| 18 août 2005 - Le Journal de Montréal |
Par Yves Chartrand |
Faire de Kanasuta une aire protégée est un non-sens
« Faire de Kanasuta une aire protégée est un non-sens », dit le président de Pro-Spect-Or.
QUÉBEC - Se qualifiant comme « une entreprise avec une conscience écologique », le président de la minière
Pro-Spect-Or n'en estime pas moins que faire du territoire de Kanasuta une aire protégée est un non-sens économique.
Mario Drôlet, président de la compagnie qui a entrepris en juillet des travaux d'exploration minière sur les rives du lac Desserat,
convient que le territoire de Kanasuta est « très très beau » mais il est surtout situé sur la région
géologique - appelé la faille de Cadillac - la plus prometteuse au Québec en terme de gisements miniers.
« Il est très évident à mon avis que les avantages économiques l'emportent sur tous les autres. Ce serait un non-sens
de ne pas exploiter les ressources minières que l'on pourrait y trouver, notamment de l'or », dit-il.
« Si je découvre un gisement assez riche pour être exploité, j'aurai atteint mon objectif et j'en serais fier pour moi et pour
les gens de la région qui pourront y travailler. Il faut considérer le point de vue des affaires. »

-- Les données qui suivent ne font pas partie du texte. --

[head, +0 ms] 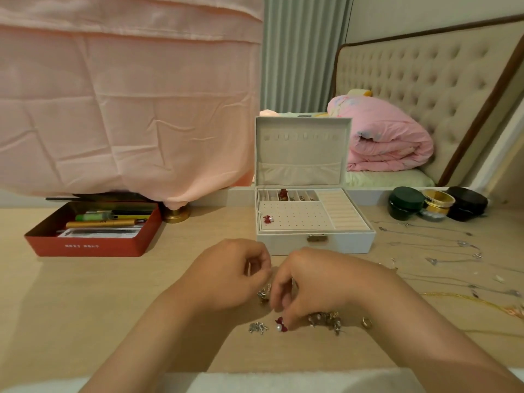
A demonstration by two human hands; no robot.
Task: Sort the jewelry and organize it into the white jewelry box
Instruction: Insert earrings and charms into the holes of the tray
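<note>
Before the open white jewelry box (286, 244), the right hand (317, 279) pinches a red bow earring (280, 326) on the bench (113, 293); the left hand (226, 268) curls alongside, its grasp unclear.

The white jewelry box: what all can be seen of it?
The white rectangular jewelry box stands open on the pale wooden table, lid upright with hooks and a pocket. Its cream tray has small back compartments, a perforated panel holding a red bow earring, and ring rolls at right. A brass clasp sits in front.
</note>
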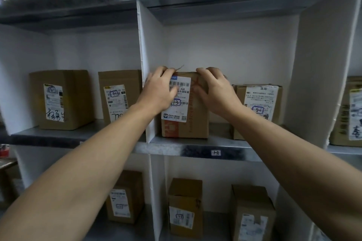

La compagnie Pro-Spect-Or a entreprit à la fin juillet des travaux d'exploration sur le bord du lac Desserat qui ont provoqué la colère
des résidents, du groupe l'Action Boréale et du chanteur Richard Desjardins.
Ceux-ci négocient depuis des années le classement de Kanasuta comme aire protégée. Ils estiment que ce sont les compagnies
minières qui bloquent le dossier, bien assis sur leurs droits. M. Drôlet rappelle toutefois que les travaux qu'on lui reproche ont eu lieu sur un
terrain qu'il a acquis il y a moins d'un an et qu'il a obtenu tous les permis requis pour cette exploration.
« Si nous avons commis des infractions, nous allons apporter les correctifs que l'on nous demandera », soutient-il. De fait, la police
verte du ministère de l'Environnement a confirmé mardi que deux avis d'infraction avaient été émis à l'encontre de
l'entreprise.
Le président de l'entreprise indique que son entreprise ne fait que débuter son programme d'exploration. « Nous avons six ou sept
propriétés dans cette région et nous nous sommes engagés à investir un million de dollars sur une période de cinq
ans », précise-t-il.
Quant aux propriétés résidentielles qui pourraient se retrouver théoriquement au beau milieu des chantiers miniers au lieu de
collines vertes, M. Théôret convient qu'il y a un prix à payer.
« La plupart des habitations sont des résidences saisonnière seulement », dit-il.